Data profiling is the systematic up front analysis of the content of a data source, all the way from counting the bytes and checking cardinalities up to the most thoughtful diagnosis of whether the data can meet the high level goals of the data warehouse. Data profiling is the technical analysis of data to describe its content, consistency and structure.
Data profiling practitioners divide this analysis into a series of tests, starting with individual fields and ending with whole suites of tables comprising extended databases. Individual fields are checked to see that their contents agree with their basic data definitions and domain declarations. It is especially valuable to see how many rows have null values, or have contents that violate the domain definition.

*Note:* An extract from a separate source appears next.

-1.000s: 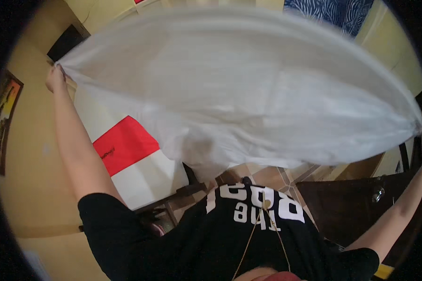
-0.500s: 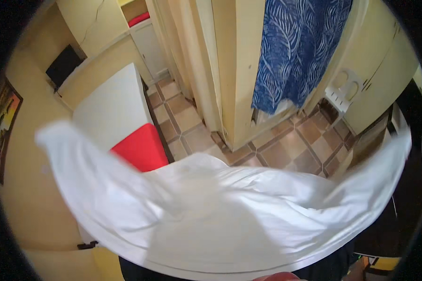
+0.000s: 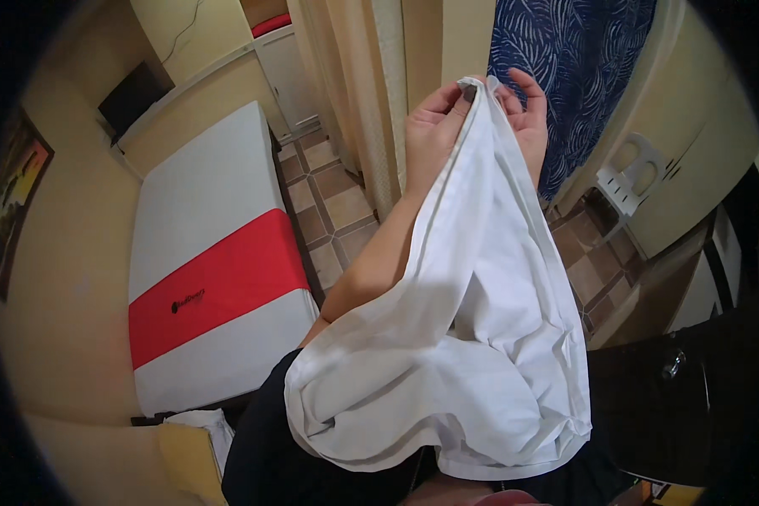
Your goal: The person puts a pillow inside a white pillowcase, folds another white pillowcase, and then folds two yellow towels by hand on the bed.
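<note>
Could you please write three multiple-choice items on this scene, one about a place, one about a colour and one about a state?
1. Where do the two hands meet on the white cloth sheet?
A. at its top edge
B. at its bottom hem
C. at its middle

2. What colour is the band across the white bed?
A. blue
B. red
C. green

3. How does the sheet hang?
A. stretched flat
B. rolled tight
C. doubled over in loose folds

Answers: 1 A, the left hand and the right hand pinch the top edge together. 2 B, the band is red. 3 C, the cloth droops from the hands in folds.
</note>
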`<state>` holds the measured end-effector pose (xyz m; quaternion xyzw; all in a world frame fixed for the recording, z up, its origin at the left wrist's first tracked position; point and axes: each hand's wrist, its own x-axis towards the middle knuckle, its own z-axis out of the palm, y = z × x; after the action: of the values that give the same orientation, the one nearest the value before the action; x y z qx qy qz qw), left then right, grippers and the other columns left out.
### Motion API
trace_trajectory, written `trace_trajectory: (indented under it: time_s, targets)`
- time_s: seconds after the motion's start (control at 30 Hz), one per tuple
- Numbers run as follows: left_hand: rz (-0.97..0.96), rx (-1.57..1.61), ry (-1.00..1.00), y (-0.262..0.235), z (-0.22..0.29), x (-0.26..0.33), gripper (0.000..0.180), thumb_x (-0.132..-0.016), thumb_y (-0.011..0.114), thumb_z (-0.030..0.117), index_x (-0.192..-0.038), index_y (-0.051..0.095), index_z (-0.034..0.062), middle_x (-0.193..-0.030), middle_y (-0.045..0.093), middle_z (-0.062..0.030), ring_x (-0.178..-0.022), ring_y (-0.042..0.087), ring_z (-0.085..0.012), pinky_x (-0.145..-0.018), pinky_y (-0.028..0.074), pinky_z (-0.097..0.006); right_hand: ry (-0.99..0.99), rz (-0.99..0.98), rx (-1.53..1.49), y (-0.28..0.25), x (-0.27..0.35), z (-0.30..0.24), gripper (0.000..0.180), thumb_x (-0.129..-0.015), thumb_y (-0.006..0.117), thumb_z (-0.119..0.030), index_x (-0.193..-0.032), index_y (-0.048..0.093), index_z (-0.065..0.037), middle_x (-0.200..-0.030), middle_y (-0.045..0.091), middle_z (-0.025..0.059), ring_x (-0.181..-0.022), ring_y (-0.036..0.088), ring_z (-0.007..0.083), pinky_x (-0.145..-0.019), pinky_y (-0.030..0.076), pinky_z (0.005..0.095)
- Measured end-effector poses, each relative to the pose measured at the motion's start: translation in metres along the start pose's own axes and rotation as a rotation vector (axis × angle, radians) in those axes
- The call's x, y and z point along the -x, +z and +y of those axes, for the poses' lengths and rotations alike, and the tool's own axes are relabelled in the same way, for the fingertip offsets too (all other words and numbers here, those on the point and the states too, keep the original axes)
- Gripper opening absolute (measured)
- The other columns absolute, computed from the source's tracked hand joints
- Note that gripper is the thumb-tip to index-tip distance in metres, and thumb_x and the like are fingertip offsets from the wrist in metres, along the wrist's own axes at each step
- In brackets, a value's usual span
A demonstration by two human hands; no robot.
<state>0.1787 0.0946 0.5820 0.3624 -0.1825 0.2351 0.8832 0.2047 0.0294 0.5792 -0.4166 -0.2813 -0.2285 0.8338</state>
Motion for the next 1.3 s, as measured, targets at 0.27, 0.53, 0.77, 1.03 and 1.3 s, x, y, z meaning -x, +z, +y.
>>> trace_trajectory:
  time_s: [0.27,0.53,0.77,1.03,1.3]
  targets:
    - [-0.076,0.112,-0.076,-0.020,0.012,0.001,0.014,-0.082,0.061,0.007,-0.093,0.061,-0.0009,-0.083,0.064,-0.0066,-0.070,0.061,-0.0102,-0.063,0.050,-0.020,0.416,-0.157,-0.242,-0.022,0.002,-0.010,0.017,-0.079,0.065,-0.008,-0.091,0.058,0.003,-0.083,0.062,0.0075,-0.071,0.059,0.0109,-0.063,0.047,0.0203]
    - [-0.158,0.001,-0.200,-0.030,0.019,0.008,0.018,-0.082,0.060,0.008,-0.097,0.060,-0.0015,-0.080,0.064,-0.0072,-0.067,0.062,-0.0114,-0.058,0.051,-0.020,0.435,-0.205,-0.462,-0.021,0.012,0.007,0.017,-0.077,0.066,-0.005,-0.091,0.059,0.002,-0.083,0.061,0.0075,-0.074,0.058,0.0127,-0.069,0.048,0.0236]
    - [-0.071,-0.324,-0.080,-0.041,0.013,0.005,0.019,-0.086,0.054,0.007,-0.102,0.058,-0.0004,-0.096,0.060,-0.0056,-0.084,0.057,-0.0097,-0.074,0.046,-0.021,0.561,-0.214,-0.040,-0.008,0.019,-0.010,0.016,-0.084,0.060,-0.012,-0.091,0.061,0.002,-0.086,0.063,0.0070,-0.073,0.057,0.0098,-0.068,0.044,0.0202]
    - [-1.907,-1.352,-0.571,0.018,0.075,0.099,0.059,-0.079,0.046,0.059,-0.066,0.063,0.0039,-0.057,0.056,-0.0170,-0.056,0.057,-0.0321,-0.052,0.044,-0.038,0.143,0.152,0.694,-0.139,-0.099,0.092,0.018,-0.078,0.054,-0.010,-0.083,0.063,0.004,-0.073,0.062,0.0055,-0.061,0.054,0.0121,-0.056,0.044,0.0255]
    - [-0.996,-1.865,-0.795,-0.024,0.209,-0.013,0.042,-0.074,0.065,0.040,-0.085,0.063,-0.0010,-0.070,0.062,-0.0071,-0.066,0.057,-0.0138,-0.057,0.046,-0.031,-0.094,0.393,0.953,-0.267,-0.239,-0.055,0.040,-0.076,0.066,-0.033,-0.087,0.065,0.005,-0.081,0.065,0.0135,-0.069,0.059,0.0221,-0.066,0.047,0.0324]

For example, if the domain definition is “telephone number” then alphanumeric entries clearly represents a problem. The best data profiling tools count, sort, and display the entries that violate data definitions and domain declarations.
Moving beyond single fields, data profiling then describes the relationships discovered between fields in the same table. Fields that implement a key to the data table can be displayed, together with higher level many-to-1 relationships that implement hierarchies. Checking what should be the key of a table is especially helpful because the violations (duplicate instances of the key field) are either serious errors, or reflect a business rule that has not been incorporated into the
ETL design.
Relationships between tables are also checked in the data profiling step, including assumed foreign key to primary key relationships and the presence of parents without children.
Finally, data profiling can be custom programmed to check complex business rules unique to a business such as verifying that all the preconditions have been met for granting approval of a major funding initiative.